Wherever "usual" appears in a line of the records below, count that line, and report only the number.

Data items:
------------------------------------------------------------------------

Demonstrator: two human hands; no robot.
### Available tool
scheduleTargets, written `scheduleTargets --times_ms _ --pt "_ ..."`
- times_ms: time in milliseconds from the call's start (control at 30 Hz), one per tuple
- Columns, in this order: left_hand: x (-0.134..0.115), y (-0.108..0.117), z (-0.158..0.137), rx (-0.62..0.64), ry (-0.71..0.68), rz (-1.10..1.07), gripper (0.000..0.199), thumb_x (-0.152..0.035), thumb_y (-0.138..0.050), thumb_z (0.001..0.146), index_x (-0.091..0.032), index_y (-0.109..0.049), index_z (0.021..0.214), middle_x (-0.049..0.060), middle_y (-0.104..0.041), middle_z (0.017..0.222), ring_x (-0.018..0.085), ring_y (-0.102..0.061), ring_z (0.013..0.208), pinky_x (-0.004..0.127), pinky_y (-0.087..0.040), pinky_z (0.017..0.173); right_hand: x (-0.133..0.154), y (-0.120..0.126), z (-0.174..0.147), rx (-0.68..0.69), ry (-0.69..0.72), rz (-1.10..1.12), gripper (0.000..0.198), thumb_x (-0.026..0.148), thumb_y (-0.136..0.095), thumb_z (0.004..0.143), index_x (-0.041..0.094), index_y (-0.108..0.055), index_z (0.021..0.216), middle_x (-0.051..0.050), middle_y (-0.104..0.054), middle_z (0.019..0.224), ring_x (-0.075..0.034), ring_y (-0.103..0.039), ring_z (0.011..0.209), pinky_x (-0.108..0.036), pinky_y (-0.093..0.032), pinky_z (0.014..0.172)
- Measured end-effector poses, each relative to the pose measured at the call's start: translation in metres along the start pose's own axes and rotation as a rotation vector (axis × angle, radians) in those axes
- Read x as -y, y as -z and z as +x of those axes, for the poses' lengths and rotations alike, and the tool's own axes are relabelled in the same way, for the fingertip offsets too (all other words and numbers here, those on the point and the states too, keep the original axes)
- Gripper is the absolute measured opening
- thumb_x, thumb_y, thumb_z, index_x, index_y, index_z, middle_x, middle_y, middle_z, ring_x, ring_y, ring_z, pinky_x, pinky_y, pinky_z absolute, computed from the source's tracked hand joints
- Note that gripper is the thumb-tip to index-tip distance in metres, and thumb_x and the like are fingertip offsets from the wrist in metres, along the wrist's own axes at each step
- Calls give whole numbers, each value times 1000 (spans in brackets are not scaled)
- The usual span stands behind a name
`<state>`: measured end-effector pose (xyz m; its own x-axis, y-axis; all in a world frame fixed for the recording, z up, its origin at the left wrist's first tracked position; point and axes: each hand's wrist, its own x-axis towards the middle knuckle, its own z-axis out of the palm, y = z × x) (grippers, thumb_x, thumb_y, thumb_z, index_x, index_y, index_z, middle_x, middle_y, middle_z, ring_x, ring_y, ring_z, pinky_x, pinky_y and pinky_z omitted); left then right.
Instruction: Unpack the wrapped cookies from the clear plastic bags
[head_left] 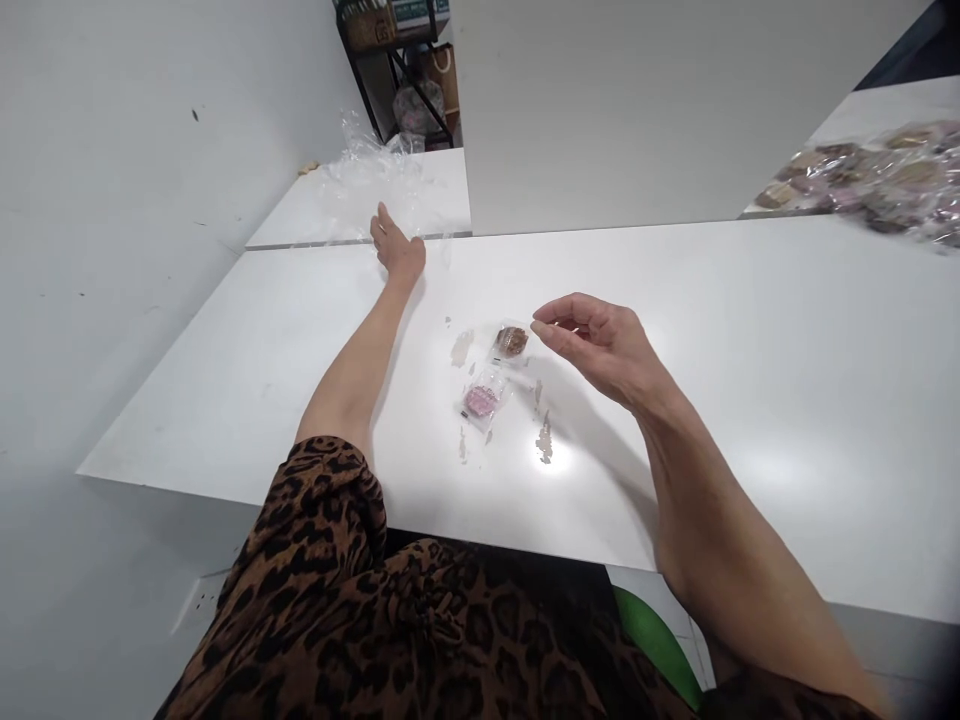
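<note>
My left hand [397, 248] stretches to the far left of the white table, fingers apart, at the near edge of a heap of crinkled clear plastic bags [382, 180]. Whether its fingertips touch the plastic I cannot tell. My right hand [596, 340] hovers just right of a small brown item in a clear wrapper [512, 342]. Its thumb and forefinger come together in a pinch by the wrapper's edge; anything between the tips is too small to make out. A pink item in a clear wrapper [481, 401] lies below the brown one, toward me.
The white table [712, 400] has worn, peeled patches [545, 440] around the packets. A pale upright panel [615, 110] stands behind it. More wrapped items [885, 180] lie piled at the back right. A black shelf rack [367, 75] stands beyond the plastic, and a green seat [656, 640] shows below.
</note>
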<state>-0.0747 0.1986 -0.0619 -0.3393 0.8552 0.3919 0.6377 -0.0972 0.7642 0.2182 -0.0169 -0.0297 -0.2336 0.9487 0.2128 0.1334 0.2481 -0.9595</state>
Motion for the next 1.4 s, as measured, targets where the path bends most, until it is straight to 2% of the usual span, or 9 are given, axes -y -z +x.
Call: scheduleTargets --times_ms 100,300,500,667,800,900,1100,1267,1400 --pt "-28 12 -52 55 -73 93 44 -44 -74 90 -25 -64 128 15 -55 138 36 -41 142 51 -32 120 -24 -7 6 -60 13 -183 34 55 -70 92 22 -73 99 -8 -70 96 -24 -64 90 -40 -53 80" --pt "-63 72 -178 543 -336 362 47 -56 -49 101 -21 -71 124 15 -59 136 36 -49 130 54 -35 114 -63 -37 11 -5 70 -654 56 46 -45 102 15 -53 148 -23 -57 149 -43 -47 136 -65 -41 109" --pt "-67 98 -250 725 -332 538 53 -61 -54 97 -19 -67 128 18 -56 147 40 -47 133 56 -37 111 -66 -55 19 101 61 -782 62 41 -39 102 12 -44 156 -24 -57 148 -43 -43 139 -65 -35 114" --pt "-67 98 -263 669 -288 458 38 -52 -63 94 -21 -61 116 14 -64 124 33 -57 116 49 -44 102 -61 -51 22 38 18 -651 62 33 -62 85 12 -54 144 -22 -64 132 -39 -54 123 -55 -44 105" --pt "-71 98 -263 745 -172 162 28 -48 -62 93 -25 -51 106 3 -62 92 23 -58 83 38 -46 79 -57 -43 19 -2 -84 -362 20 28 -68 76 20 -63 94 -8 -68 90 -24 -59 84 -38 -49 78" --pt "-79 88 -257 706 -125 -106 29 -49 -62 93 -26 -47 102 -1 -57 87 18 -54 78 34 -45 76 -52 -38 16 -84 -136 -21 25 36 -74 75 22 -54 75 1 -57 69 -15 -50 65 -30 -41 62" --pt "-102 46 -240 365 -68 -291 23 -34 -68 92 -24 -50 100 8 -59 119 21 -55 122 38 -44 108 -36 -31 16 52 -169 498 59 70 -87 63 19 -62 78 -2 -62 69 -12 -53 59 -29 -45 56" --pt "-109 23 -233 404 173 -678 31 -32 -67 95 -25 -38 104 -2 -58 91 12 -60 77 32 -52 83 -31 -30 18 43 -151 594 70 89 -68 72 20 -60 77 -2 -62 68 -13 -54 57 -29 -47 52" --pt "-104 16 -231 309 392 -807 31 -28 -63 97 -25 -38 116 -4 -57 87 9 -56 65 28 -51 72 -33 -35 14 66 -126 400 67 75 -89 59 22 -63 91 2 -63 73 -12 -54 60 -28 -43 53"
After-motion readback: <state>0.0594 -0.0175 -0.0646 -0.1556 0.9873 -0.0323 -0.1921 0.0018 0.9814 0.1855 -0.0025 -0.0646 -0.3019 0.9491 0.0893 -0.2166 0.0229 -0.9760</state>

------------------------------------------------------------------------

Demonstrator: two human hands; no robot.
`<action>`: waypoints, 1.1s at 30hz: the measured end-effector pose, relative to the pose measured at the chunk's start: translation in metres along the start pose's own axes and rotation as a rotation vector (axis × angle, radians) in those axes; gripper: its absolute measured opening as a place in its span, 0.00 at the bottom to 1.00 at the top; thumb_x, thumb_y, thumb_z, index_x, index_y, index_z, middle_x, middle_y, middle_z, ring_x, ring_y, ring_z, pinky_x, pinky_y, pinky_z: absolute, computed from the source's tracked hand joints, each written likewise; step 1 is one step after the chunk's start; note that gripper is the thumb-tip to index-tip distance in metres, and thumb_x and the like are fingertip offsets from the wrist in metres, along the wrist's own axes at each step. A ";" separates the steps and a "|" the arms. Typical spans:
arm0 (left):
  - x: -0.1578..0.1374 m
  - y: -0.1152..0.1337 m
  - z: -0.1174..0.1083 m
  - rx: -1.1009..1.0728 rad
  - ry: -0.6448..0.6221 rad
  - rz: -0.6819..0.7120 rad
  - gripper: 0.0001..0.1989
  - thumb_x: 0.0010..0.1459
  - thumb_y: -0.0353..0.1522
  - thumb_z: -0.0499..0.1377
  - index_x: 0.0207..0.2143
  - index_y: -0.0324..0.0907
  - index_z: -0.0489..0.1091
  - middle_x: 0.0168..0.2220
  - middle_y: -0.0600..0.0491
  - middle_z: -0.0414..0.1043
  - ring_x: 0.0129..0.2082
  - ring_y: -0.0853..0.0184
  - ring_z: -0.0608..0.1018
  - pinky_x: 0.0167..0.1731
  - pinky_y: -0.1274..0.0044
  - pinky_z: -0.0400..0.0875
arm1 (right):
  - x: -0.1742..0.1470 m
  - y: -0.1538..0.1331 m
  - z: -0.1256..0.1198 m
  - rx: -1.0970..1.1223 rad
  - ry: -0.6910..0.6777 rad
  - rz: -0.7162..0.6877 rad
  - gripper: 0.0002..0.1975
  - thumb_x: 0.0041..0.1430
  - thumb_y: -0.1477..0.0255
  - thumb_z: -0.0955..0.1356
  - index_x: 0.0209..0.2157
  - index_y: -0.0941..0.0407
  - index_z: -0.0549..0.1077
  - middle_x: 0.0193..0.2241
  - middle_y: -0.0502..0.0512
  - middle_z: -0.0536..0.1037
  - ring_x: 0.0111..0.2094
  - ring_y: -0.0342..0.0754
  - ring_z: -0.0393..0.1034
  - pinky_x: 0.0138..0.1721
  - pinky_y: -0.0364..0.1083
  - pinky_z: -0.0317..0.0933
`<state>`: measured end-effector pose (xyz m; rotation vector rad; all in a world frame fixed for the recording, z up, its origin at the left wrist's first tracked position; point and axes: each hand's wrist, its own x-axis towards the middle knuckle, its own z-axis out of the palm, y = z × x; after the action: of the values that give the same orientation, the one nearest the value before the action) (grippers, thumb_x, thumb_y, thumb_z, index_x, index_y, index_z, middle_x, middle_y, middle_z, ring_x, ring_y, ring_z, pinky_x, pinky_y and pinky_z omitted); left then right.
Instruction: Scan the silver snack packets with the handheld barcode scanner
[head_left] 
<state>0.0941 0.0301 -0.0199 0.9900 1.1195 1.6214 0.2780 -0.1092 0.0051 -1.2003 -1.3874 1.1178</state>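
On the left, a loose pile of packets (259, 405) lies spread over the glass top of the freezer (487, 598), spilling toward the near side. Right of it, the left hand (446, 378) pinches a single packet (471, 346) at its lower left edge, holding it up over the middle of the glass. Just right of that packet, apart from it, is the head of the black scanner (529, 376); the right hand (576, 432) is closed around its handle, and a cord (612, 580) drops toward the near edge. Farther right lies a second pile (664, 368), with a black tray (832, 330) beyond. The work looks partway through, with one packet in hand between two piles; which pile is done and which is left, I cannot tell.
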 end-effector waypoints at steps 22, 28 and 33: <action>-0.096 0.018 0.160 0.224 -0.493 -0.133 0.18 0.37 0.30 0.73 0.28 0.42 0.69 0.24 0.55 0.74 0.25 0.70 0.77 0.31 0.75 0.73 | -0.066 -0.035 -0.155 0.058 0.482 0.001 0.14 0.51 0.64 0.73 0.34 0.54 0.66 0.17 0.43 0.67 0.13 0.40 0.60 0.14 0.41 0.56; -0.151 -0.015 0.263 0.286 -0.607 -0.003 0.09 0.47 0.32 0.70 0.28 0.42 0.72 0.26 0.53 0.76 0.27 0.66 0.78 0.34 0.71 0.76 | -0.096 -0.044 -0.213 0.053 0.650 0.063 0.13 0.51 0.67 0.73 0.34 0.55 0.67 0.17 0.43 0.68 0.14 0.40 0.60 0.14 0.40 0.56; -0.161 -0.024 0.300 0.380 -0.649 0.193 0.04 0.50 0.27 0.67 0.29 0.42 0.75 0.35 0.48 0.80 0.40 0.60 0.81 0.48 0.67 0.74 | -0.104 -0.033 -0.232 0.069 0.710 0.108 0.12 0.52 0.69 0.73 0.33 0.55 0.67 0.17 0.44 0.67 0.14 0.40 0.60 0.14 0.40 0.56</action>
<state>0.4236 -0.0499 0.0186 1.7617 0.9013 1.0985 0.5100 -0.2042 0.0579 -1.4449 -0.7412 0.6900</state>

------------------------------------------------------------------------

=== Expected output ===
2